CANNES, France – To commit suicide is a weighty and personal matter, decency would have one take care of this business all on their own, without notifying anyone, let alone get several people to help you organize your sign-off party. But this is just what Monsieur Bernheim (France’s eminent actor André Dussolier) asked of his two daughters, Emmanuelle (Sophie Marceau) and her sister (Geraldine Pailhas) after suffering a debilitating stroke, with more such events predicted by the doctors. Once a captain of industry, then an art collector, because of his illnesses he is now bed-ridden and reliant on others for even the most basic of activities.

Director Francois Ozon (“The Swimming Pool”) has directed quasi-perfectly this mature adaptation of an autobiographical book written by one Emmanuèle Bernheim, in which her father asks her for the same favor. Ozon, in the past, showed a strange predilection for showing a kind of sadism in his actors, the warped side of humans, and the mind games they play with each other. Here there is none of that, a little sibling rivalry notwithstanding. It’s just two families organizing themselves around the death wish of an old man who has lived a full life, turned gay somewhere along the way and cannot pretend like tomorrow’s just another day under his new debilitating regime.

What struck me about this film, before all else, was how well cast it is. Marceau, who any Generation X Frenchman will remember for her turn in “La Boum,” in the eighties, as the favorite daughter, Dussolier who plays the aging homosexual to a T (again, Dussolier, one of France’s top-tier actors), Charlotte Rampling as the acid, and slightly lost, ex-wife, “with her heart made of ciment,” or so says her ex-husband (she does suffer from a form of Parkinson’s).

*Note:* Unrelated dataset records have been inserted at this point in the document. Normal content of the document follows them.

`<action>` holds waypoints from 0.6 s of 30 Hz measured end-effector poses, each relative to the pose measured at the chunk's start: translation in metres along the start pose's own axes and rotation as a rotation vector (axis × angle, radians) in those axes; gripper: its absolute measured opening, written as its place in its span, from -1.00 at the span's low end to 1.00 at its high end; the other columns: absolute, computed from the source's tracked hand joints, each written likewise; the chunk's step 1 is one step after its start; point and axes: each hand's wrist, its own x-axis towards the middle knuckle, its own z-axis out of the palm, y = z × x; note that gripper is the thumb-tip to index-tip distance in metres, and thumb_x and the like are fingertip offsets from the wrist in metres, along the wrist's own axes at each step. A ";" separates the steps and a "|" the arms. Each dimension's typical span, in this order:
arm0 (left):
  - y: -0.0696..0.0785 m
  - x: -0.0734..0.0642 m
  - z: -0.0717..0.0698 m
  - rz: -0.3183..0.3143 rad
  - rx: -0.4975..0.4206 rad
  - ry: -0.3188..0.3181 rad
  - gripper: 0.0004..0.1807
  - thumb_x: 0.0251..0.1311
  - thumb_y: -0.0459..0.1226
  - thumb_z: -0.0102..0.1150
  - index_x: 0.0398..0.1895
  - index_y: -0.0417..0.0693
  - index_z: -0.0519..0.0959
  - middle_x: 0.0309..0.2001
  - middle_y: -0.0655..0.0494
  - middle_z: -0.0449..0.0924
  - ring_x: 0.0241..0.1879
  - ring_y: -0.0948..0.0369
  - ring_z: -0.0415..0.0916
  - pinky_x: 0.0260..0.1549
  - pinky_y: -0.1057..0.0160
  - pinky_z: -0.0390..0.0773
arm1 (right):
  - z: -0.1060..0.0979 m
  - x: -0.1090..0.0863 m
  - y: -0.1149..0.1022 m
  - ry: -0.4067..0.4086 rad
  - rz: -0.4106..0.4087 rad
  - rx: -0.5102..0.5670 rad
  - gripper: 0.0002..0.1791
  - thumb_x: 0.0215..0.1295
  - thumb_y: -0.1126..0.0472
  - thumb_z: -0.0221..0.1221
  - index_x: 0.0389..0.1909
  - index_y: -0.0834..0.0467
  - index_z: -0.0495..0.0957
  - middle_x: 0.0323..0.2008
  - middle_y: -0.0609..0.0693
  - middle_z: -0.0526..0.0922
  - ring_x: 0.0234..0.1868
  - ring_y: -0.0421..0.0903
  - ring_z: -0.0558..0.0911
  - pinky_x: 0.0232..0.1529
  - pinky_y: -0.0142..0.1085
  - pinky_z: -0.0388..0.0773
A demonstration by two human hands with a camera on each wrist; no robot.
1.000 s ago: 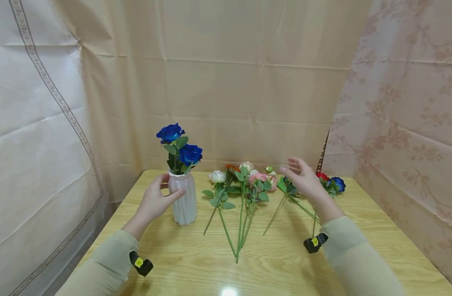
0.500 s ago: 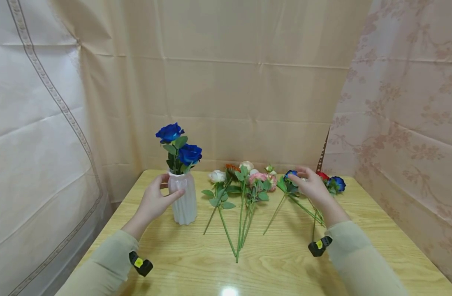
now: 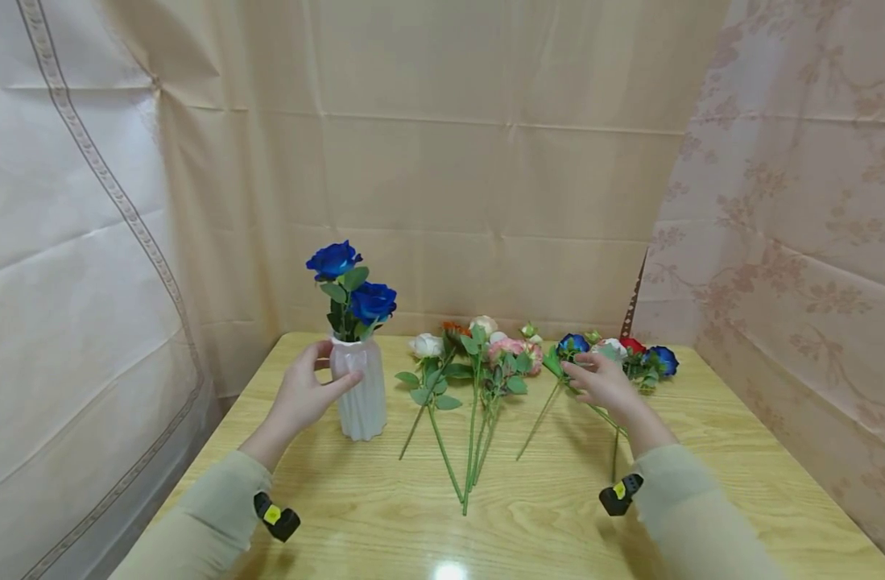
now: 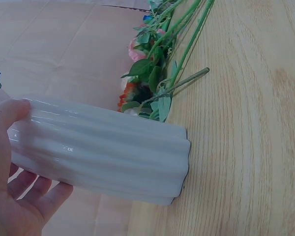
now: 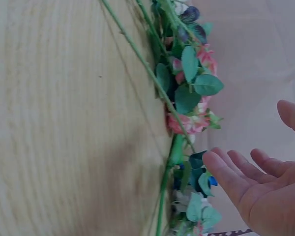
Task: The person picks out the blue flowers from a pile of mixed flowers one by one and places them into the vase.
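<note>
A white ribbed vase (image 3: pixel 362 395) stands upright on the left part of the table, with two blue roses (image 3: pixel 353 282) in it. My left hand (image 3: pixel 308 391) grips it near the neck, thumb on the near side and fingers round the other; the left wrist view shows the fluted vase wall (image 4: pixel 103 152) between them. My right hand (image 3: pixel 605 383) is held over the right-hand flowers with fingers apart and nothing in them. Just beyond its fingertips lies a blue rose (image 3: pixel 572 344). In the right wrist view the index finger (image 5: pixel 223 169) overlaps dark green leaves (image 5: pixel 205 183).
Several flowers lie along the back of the wooden table (image 3: pixel 543 515), stems toward me: a white rose (image 3: pixel 426 346), pink flowers (image 3: pixel 514 350), a red flower (image 3: pixel 631 345) and another blue rose (image 3: pixel 661 360). A beige curtain (image 3: pixel 442 161) hangs behind the table.
My right hand has moved slightly right, then lower over the right-hand flowers, uncovering the blue rose and a white flower. The left hand and vase have stayed in place.
</note>
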 end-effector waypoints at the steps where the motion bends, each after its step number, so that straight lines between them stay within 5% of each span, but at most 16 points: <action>1: 0.000 0.000 0.000 0.000 0.000 0.000 -0.03 0.19 0.26 0.32 0.47 -0.13 0.24 0.33 -0.15 0.39 0.25 -0.13 0.40 0.07 -0.16 0.59 | 0.001 0.001 0.002 -0.003 0.012 0.017 -0.12 0.56 -0.07 0.09 0.57 0.37 -0.08 0.47 0.46 0.08 0.39 0.39 0.32 0.30 0.13 0.41; 8: 0.001 0.000 0.000 -0.002 -0.003 0.001 -0.03 0.19 0.25 0.33 0.47 -0.13 0.24 0.32 -0.15 0.39 0.25 -0.13 0.40 0.06 -0.15 0.60 | 0.008 0.002 0.012 0.003 0.068 0.030 -0.11 0.55 -0.07 0.11 0.56 0.40 -0.08 0.48 0.46 0.07 0.39 0.38 0.33 0.27 0.10 0.45; 18: 0.000 0.000 0.000 -0.003 -0.007 0.000 -0.03 0.19 0.26 0.32 0.47 -0.12 0.24 0.32 -0.15 0.39 0.25 -0.13 0.40 0.07 -0.16 0.59 | 0.019 0.008 0.022 -0.004 0.094 -0.002 -0.14 0.56 -0.03 0.09 0.49 0.53 -0.02 0.31 0.57 0.31 0.24 0.38 0.50 0.11 0.01 0.61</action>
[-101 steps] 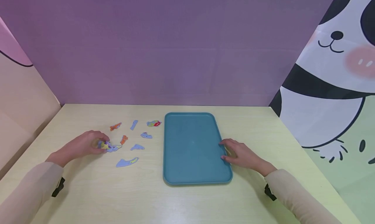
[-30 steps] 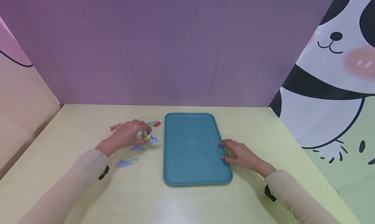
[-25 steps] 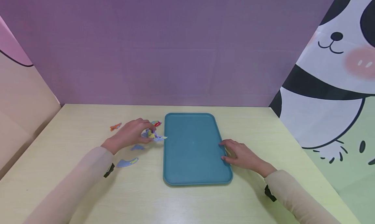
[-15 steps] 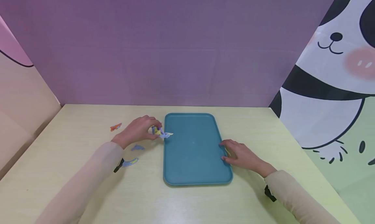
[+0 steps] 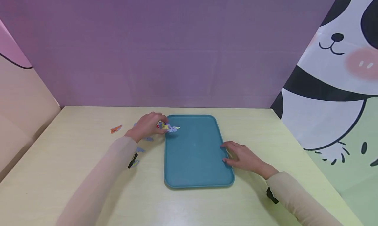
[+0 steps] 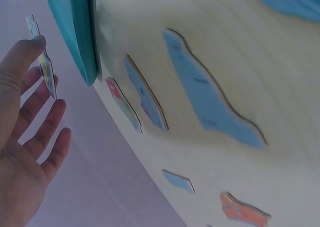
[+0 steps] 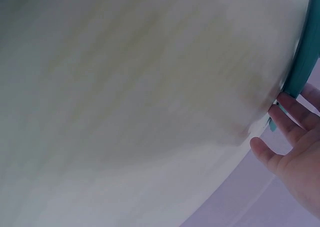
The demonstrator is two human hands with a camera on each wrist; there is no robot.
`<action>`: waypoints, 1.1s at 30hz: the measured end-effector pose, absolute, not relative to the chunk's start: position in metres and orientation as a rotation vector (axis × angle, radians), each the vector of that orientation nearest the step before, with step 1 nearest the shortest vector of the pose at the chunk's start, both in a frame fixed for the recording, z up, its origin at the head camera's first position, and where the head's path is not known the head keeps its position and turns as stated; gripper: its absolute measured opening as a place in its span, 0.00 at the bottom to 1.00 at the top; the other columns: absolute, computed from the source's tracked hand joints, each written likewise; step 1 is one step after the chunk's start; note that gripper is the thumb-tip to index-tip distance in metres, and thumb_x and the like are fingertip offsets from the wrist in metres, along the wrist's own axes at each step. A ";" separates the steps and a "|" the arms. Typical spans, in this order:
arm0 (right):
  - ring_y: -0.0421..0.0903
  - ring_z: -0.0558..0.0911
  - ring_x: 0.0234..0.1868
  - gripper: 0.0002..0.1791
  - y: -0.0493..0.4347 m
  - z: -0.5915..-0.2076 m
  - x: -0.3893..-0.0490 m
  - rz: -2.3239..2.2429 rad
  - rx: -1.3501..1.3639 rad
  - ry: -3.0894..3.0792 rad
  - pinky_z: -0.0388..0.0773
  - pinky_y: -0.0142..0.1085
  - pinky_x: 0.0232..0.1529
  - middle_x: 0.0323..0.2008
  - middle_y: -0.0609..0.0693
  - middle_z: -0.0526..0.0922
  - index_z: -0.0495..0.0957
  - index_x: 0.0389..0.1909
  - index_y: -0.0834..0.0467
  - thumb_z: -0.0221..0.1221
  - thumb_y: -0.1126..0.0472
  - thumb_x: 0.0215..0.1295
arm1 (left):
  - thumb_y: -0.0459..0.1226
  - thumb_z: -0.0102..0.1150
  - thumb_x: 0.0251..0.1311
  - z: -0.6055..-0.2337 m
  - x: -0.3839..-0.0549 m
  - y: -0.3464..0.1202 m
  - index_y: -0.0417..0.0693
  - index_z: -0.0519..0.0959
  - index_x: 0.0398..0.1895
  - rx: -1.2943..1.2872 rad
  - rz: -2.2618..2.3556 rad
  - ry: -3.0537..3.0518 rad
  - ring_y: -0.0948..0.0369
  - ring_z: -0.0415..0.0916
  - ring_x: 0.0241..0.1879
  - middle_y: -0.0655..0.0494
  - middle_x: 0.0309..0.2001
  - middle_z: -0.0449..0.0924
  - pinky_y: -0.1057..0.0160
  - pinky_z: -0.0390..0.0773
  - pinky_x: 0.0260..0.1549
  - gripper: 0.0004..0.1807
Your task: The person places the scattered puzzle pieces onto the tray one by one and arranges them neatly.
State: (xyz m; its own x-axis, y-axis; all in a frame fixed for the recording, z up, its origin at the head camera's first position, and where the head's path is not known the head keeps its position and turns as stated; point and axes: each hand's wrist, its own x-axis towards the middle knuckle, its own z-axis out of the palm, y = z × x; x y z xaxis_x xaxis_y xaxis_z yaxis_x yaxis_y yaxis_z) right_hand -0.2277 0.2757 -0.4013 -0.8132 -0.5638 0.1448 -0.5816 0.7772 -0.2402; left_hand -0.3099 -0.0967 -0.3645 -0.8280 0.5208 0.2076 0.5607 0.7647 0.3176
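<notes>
The table [image 5: 189,203] (pale) bears a tray [image 5: 195,153] and flat pieces [image 6: 207,99].

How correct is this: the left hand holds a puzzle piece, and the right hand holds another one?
The left hand does hold a puzzle piece, but the right hand does not: it touches the right edge of the tray, as the head view shows.

Flat yellow-blue piece [image 5: 172,128], pinched, above teal tray [image 5: 195,153], far-left corner
</notes>
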 end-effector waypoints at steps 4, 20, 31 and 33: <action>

Hanna Schygulla plays a former judge now part of an association that fights for the right to euthanize, helping to bring patients to Switzerland where that it is legal. The sisters meet with her to manage the travel and intake paperwork.

I’ve noted a couple of strange things, things that the filmmaker puts in his film you but you wonder why, as they add nothing. Emmanuelle has some issues with occasional blurriness. At some point she adds drops into her eyes. There’s no follow-up with this for the rest of the movie, and I could not derive any meaning out of it. In another scene, after Emmanuelle storms out of her father’s hospital room in anger after an unpleasant exchange, she goes to the gym, hitting a punching bag while her coach eggs her on. This much is clear, Sophie Marceau has never boxed in her life. That much is clearer: there was no prep for this scene.

A couple of flashbacks are shown, when Emmanuelle was young. Her father (Dussolier, playing a younger version of himself), was every bit the contemptible and violent father, which easily leads Emmanuelle to answer her sister in present-day, “Yes, I wished him dead when a kid—but not anymore.”

“Everything went fine” is thus far one of my favorite films of this still-very-young Cannes Festival.